Rusdi mengambil sebatang rokok dari bungkusnya. Ia memantik korek gas. Api menyala membakar rokok. Rusdi menghisap dalam-dalam. Asap mengepul ke udara. Malam yang dingin jadi sedikit hangat. Mata Rusdi menatap ke sekitar. Tatapannya terhenti di satu baliho yang terpampang tidak jauh dari minimarket. Ukuran baliho itu cukup besar. Dari kejauhan sudah dapat terlihat. Baliho itu diterangi cahaya lampu yang cukup banyak. Gambarnya terlihat cukup jelas meski di kegelapan malam. Ada wajah seorang politisi yang tercetak di baliho. Lengkap dengan nama, gelar, nomor urut, logo partai, dan ajakan untuk memilihnya saat pemilihan umum.

Rusdi meyakinkan pandangannya. Wajah yang tercetak di baliho itu sama persis dengan wajah orang yang baru saja ia tabrak. Tidak salah lagi. Mayat yang ada di jok belakang mobilnya adalah mayat seorang politisi. Rusdi menyalakan telepon genggamnya. Mengetik nama politisi itu di mesin pencari Google. Rentetan berita muncul di laman pertama pencarian Google. Rusdi mengklik salah satu berita.

Jakarta - Sudah tiga hari politisi Partai Rakyat hilang. Terakhir ia terlihat melakukan kampanye di daerah pemilihannya. Setelah itu tidak ada yang melihatnya. Polisi masih mengumpulkan keterangan dari berbagai saksi. Ketua Partai Rakyat belum dapat dimintai keterangan mengenai kasus ini. Beredar dugaan politisi ini diculik lawan politiknya. (Adm)

"Bangsat!" umpat Rusdi berkali-kali di dalam mobil. "Orang ini pasti sudah mati sebelum aku menabraknya. Pembunuhnya sengaja melempar mayat itu saat aku lewat. Orang-orang akan mengira aku yang membunuhnya. Dan, para pembunuh sebenarnya bisa bebas. Benar-benar brengsek."

Rusdi mengarahkan mobilnya ke motel di pinggir kota. Tempat yang memungkinkan ia bersembunyi untuk sementara. Setidaknya sampai ditemukan jalan keluar dari masalah pelik ini.

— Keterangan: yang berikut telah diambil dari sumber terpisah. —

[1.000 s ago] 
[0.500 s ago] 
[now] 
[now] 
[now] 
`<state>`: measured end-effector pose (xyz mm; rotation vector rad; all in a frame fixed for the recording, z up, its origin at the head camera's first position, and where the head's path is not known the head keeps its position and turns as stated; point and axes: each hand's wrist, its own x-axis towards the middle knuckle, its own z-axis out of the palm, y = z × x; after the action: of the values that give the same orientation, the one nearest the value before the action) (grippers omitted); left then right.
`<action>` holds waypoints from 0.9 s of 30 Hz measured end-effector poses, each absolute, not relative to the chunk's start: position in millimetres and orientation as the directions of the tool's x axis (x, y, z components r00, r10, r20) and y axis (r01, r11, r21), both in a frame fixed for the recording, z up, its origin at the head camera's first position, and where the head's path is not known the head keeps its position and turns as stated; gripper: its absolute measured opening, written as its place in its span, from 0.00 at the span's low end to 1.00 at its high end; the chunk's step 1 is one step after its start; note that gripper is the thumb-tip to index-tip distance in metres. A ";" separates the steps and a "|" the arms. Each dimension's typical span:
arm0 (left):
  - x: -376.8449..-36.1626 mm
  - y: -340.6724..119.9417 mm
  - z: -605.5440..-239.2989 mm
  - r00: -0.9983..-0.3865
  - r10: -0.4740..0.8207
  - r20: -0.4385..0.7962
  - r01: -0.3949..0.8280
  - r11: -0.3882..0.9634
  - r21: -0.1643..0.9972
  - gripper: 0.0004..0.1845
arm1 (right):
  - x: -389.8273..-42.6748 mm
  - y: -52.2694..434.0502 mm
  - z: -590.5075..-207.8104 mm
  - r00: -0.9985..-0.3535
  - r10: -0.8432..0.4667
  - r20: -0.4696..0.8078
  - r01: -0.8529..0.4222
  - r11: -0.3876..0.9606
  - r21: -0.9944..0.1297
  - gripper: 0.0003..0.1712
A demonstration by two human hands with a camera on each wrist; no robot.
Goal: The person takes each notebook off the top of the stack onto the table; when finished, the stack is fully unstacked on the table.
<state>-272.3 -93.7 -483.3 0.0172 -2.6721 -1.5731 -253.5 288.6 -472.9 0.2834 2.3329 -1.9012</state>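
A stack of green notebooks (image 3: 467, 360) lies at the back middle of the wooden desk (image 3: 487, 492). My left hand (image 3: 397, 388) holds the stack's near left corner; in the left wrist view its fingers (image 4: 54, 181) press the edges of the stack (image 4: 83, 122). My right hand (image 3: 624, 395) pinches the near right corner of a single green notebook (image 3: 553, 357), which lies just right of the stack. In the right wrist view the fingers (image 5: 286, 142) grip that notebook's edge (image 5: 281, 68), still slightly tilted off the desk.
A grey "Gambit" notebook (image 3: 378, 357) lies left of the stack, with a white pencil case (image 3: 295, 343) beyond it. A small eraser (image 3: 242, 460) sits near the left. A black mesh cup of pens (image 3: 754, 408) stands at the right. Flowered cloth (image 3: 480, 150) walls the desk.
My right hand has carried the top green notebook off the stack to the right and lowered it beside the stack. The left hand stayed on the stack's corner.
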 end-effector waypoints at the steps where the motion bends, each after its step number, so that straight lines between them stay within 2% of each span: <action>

Tidak berapa lama, Rusdi tiba. Ia segera menemui resepsionis dan memesan satu kamar. Esok siang ia akan segera pergi lagi. Rusdi mendapat kunci kamar nomor delapan puluh. Ia mengucapkan terima kasih dan segera masuk ke kamar. Badannya segera rubuh di kasur. Kantuk tak tertahankan lagi.

Di luar motel ada satu mobil yang mengikuti Rusdi. Tidak jelas ada berapa orang di dalamnya. Kaca mobil begitu gelap. Mungkinkah mereka sedang merencanakan sesuatu? Apa hubungan mereka dengan mayat politisi itu?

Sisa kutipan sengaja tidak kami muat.